Slope and Equation of Tangent

Let $P\left(x_0, y_0\right)$ be a point on the continuous curve $y=f(x)$, then the slope of the tangent to the curve at point $P$ is

$
\begin{aligned}
& \left(\frac{d y}{d x}\right)_{\left(x_0, y_0\right)} \\
& \Rightarrow\left(\frac{d y}{d x}\right)_{\left(x_{0, y 0)}\right.}=\tan \theta=\text { slope of tangent at } P
\end{aligned}
$
Where $\theta$ is the angle which the tangent at $\mathrm{P}\left(\mathrm{x}_0, \mathrm{y}_0\right)$ makes with the positive direction of the x-axis as shown in the figure.

• If the tangent is parallel to $x$-axis then $\theta=0^{\circ}$.

  $
  \begin{aligned}
  & \Rightarrow \quad \tan \theta=0 \\
  & \therefore \quad\left(\frac{d y}{d x}\right)_{(x 0, y 0)}=0
  \end{aligned}
  $

  If the tangent is perpendicular to $x$-axis then $\Theta=90^{\circ}$

  $
  \begin{aligned}
  & \Rightarrow \quad \tan \theta \rightarrow \infty \quad \text { or } \quad \cot \theta=0 \\
  & \therefore \quad\left(\frac{d x}{d y}\right)_{\left(x_0, y_0\right)}=0
  \end{aligned}
  $
  Equation of Tangent
  Let the equation of curve be $y=f(x)$ and let point $P\left(x_0, y_0\right)$ lie on this curve.
  The slope of the tangent to the curve at a point $P$ is

  $
  \left(\frac{d y}{d x}\right)_{\left(x_0, y_0\right)}
  $
  Hence, the equation of the tangent at point $P$ is

  $
  \left(y-y_0\right)=\left(\frac{d y}{d x}\right)_{\left(x_0, y_0\right)} \cdot\left(x-x_0\right)
  $

Tangent from External Point

If a point $Q(a, b)$ does not lie on the curve $y=f(x)$, then the equation of possible tangent to the curve $y=f(x)$ (tangent passing through point $Q(a, b)$ ) can be found by first getting the point of contact $P\left(x_0\right.$, $\left.y_0\right)$ on the curve.

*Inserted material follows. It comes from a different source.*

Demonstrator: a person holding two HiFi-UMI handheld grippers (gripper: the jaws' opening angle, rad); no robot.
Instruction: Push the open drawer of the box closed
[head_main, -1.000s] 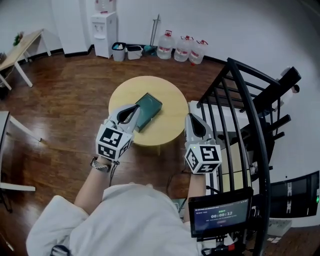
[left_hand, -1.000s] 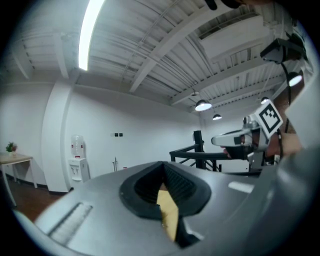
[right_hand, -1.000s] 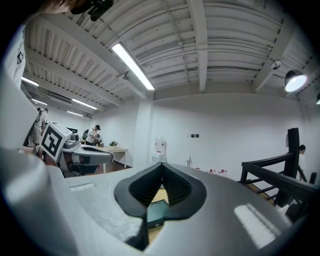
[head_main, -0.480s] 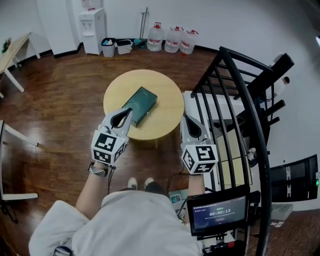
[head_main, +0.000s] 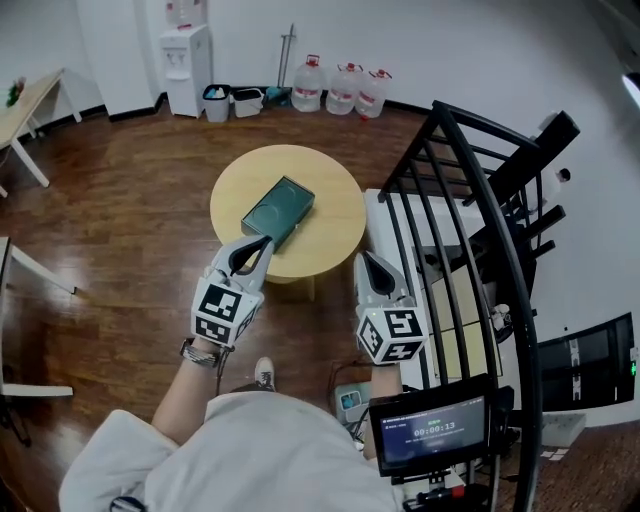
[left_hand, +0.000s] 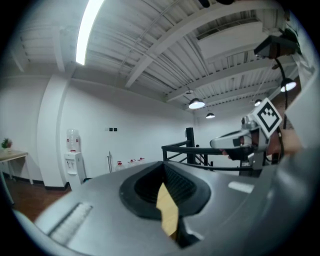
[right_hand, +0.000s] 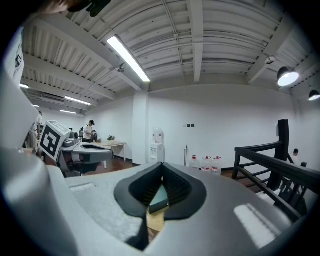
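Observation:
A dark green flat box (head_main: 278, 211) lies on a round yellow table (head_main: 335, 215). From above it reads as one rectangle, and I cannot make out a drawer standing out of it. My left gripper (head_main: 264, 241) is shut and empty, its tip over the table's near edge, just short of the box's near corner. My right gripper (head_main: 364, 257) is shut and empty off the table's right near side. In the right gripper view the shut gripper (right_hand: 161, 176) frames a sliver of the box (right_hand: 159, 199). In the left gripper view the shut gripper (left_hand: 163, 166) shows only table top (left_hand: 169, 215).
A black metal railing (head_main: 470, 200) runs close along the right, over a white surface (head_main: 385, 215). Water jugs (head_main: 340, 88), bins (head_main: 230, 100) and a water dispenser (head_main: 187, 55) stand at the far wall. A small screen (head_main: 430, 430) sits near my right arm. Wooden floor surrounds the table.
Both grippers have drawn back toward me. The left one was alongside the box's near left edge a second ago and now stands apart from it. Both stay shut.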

$P\left(x_0, y_0\right)$ lies on the curve $\mathrm{y}=\mathrm{f}(\mathrm{x})$, then

$
y_0=f\left(x_0\right)
$
Also, the slope of PQ is

$
\frac{y_0-b}{x_0-a}=\left(\frac{d y}{d x}\right)_{\left(x_0, y_0\right)}
$
By solving the above two equations we get the point of contact $P$.
Using P we can find the equation of tangent PQ.

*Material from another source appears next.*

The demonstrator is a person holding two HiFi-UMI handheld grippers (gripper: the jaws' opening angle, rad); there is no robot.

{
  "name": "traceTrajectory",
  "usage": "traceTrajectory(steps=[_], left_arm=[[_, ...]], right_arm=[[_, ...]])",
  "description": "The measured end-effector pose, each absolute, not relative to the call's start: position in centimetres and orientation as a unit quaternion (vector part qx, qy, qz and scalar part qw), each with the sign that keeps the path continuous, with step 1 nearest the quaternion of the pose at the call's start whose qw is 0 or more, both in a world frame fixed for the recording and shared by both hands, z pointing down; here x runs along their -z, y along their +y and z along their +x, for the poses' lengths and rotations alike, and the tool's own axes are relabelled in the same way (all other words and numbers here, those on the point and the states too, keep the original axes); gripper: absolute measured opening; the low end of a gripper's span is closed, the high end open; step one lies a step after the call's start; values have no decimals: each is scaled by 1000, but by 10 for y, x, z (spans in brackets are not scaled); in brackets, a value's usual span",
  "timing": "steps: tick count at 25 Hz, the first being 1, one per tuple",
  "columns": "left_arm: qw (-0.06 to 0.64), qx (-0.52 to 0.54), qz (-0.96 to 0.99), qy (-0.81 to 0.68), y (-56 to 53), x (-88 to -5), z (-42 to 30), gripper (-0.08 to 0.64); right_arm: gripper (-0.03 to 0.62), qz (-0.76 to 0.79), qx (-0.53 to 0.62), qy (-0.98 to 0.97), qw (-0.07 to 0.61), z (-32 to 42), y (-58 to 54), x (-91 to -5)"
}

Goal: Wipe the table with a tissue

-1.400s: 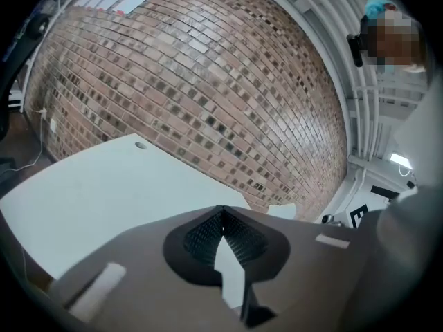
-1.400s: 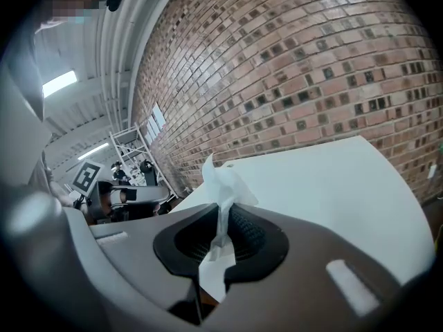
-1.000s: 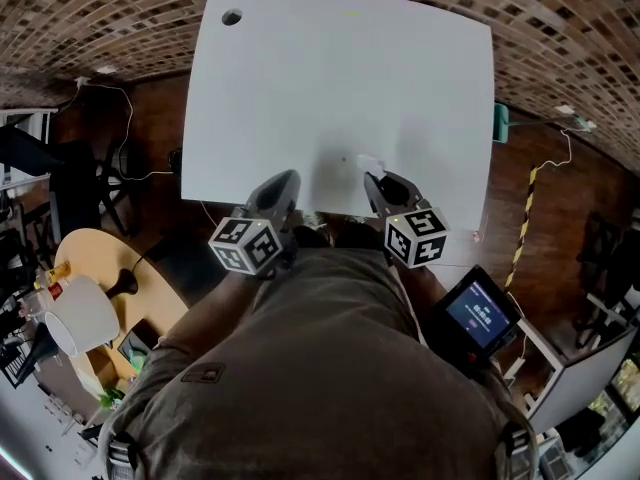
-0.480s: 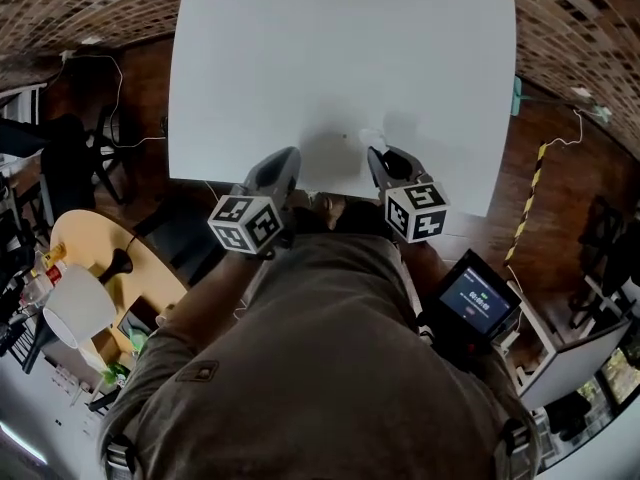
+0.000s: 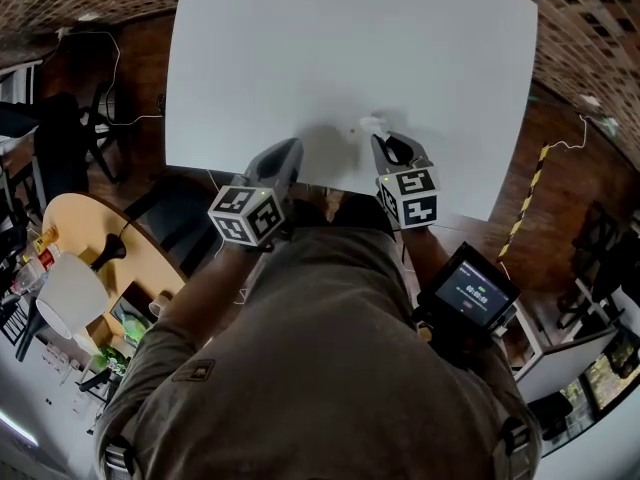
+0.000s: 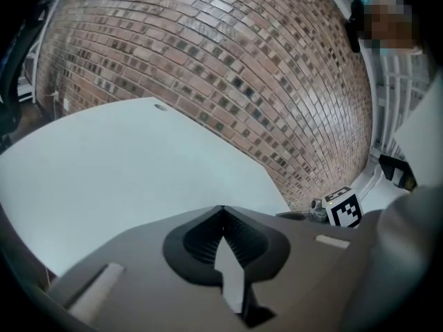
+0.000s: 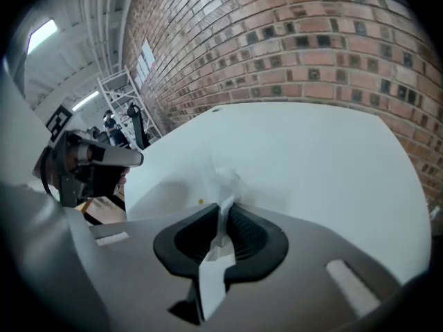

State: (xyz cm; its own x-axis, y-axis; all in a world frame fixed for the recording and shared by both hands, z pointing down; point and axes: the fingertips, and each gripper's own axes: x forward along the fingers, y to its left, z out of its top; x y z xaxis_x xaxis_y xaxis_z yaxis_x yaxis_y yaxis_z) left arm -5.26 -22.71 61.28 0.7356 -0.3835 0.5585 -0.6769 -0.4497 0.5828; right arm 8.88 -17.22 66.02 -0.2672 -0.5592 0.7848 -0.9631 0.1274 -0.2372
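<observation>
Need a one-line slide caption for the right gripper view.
Right gripper shut on a crumpled white tissue above the white table, brick wall behind.

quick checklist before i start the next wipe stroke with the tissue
1. Tissue gripped by the right gripper: ok, jaws shut on it, a tuft sticks out past the tips.
2. Tissue touching the table: cannot tell, it sits low near the front edge but contact is not clear.
3. Left gripper out of the way: ok, shut on nothing, off to the left.
4. Surface ahead free of things: ok, only a small speck beside the tissue.
5. Enough tissue showing to keep the jaws off the table: cannot tell.
</observation>
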Motion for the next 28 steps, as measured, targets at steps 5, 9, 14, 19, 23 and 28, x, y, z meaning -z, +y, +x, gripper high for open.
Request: traceTrajectory(steps=[5,9,14,19,23,28], left_arm=[[421,-171,829,-326,-230,-614,-58,2],[423,-164,827,-331,-234,-613,-61,2],[421,-154,829,-334,-234,-615,-80,2],[419,-150,830,-337,-234,-612,-80,2],[419,-147,828,-343,-233,-610,-84,2],[419,-141,822,-358,-232,-608,-102,2]], right_arm=[[51,515,-319,-707,365,92,-182,-667],[51,488,-299,-708,413,96,-183,-674],[51,470,-283,-711,441,80,-184,-677],[51,450,-285,-716,451,75,-184,-678],[51,437,-283,-724,453,67,-187,-679],[51,417,-281,-735,455,48,-188,-679]])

Slope and Equation of Normal

The normal to a curve at a given point say $P\left(x_0, y_0\right)$ is a line perpendicular to the tangent at $P$ and which passes through $P$.
So, let the continuous curve be $y=f(x)$ and let the point $P\left(x_0, y_0\right)$ lies on this curve.
Therefore the slope of normal to the curve at point $\mathrm{P}\left(\mathrm{x}_0, \mathrm{y}_0\right)$ is given by :
Slope of normal at $\mathrm{P}=-\frac{1}{\text { slope of tangent at } \mathrm{P}}$

$
\begin{aligned}
& =-\frac{1}{\left(\frac{d y}{d x}\right)_{\left(x_0, y_0\right)}} \\
& =-\left(\frac{d x}{d y}\right)_{\left(x_0, y_0\right)} \\
 &
\end{aligned}
$

• - If normal is parallel to $x$-axis then

  $
  -\left(\frac{d x}{d y}\right)_{\left(x_0, y_0\right)}=0 \quad \text { or } \quad\left(\frac{d x}{d y}\right)_{\left(x_0, y_0\right)}=0
  $

  - If normal is perpendicular to x -axis then

  $
  -\left(\frac{d y}{d x}\right)_{\left(x 0, y_0\right)}=0 \quad \text { or } \quad\left(\frac{d y}{d x}\right)_{\left(x_0, y_0\right)}=0
  $
  The equation of the Normal at point $P\left(x_0, y_0\right)$ (which lies on the curve $\left.y=f(x)\right)$ is

  $
  \left(y-y_0\right)=-\left(\frac{d x}{d y}\right)_{\left(x_0, y_0\right)}\left(x-x_0\right)
  $
  Normal from External Point
  If point $Q(a, b)$ does not lie on the curve $y=f(x)$, then the equation of possible normal to the curve $y=f(x)$ passing through $Q$ is given by

  $
  \frac{y_0-b}{x_0-a}=-\left(\frac{d x}{d y}\right)_{\left(x_0, y_0\right)}
  $
  Where $\mathrm{P}\left(\mathrm{x}_0, \mathrm{y}_0\right)$ is the point where this normal cuts the curve
  Also $y_0=f\left(x_0\right)$
  We can solve these two equations to get point $P$ first, and then get the equation of normal.